DESCRIPTION OF THE TASK »
Retype the data exactly, so that every line matches the original.

PROVIDED DATA »
----------
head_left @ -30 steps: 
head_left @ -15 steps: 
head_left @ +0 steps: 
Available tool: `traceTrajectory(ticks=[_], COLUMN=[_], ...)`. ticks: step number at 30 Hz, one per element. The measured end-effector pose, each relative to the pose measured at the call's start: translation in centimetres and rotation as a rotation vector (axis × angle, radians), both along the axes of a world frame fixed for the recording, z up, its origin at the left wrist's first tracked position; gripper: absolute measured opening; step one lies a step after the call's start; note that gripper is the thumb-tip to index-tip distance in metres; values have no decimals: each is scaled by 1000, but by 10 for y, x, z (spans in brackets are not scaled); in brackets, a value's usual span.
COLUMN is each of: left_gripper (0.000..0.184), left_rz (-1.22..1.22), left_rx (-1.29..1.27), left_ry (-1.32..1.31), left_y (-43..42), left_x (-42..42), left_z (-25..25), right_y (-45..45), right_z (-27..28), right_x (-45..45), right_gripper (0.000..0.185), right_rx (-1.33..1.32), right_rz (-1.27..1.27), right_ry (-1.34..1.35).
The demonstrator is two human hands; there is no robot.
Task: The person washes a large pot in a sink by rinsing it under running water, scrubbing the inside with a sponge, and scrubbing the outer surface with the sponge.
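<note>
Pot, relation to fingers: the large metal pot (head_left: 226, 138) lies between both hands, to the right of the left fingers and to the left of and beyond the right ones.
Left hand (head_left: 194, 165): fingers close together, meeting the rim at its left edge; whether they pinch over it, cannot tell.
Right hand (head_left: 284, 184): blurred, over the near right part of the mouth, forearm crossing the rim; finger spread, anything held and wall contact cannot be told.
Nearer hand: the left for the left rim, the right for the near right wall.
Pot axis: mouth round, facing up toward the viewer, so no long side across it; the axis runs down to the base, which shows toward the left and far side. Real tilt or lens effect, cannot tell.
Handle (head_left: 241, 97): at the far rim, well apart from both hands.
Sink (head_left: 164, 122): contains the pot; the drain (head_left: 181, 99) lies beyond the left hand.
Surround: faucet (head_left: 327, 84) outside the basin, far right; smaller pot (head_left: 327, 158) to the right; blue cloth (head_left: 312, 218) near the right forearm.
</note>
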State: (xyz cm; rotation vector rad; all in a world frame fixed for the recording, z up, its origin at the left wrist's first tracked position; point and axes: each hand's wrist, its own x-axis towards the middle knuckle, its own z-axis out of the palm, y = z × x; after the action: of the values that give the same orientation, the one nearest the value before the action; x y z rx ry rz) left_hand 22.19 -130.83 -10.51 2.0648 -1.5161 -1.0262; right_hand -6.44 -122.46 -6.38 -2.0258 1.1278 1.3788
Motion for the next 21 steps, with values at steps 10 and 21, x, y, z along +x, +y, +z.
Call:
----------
ANSWER TO THIS PROBLEM »
head_left @ -30 steps: 
head_left @ -15 steps: 
head_left @ +0 steps: 
Available tool: `traceTrajectory(ticks=[_], COLUMN=[_], ...)`. ticks: step number at 30 Hz, one per element. The measured end-effector pose, each relative to the pose measured at the call's start: translation in centimetres and rotation as a rotation vector (axis × angle, radians), both along the axes of a world frame fixed for the recording, z up, its origin at the left wrist's first tracked position; gripper: absolute measured opening; step one lies a step after the call's start; note that gripper is the thumb-tip to index-tip distance in metres; values have no decimals: each is scaled by 1000, but by 10 for y, x, z (spans in brackets are not scaled); in brackets, a value's usual span.
COLUMN is each of: left_gripper (0.000..0.184), left_rz (-1.22..1.22), left_rx (-1.29..1.27), left_ry (-1.32..1.31), left_y (-43..42), left_x (-42..42), left_z (-25..25), right_y (-45..45), right_z (-27..28), right_x (-45..45), right_gripper (0.000..0.185), right_rx (-1.33..1.32), right_rz (-1.27..1.27), right_ry (-1.34..1.35).
The demonstrator is two human hands; there is no robot.
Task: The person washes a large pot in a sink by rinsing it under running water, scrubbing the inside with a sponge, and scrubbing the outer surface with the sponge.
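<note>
Pot, relation to fingers: the large metal pot (head_left: 226, 138) lies between both hands, to the right of the left fingers and to the left of and beyond the right ones.
Left hand (head_left: 194, 165): fingers close together, meeting the rim at its left edge; whether they pinch over it, cannot tell.
Right hand (head_left: 284, 184): blurred, over the near right part of the mouth, forearm crossing the rim; finger spread, anything held and wall contact cannot be told.
Nearer hand: the left for the left rim, the right for the near right wall.
Pot axis: mouth round, facing up toward the viewer, so no long side across it; the axis runs down to the base, which shows toward the left and far side. Real tilt or lens effect, cannot tell.
Handle (head_left: 241, 97): at the far rim, well apart from both hands.
Sink (head_left: 164, 122): contains the pot; the drain (head_left: 181, 99) lies beyond the left hand.
Surround: faucet (head_left: 327, 84) outside the basin, far right; smaller pot (head_left: 327, 158) to the right; blue cloth (head_left: 312, 218) near the right forearm.
</note>
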State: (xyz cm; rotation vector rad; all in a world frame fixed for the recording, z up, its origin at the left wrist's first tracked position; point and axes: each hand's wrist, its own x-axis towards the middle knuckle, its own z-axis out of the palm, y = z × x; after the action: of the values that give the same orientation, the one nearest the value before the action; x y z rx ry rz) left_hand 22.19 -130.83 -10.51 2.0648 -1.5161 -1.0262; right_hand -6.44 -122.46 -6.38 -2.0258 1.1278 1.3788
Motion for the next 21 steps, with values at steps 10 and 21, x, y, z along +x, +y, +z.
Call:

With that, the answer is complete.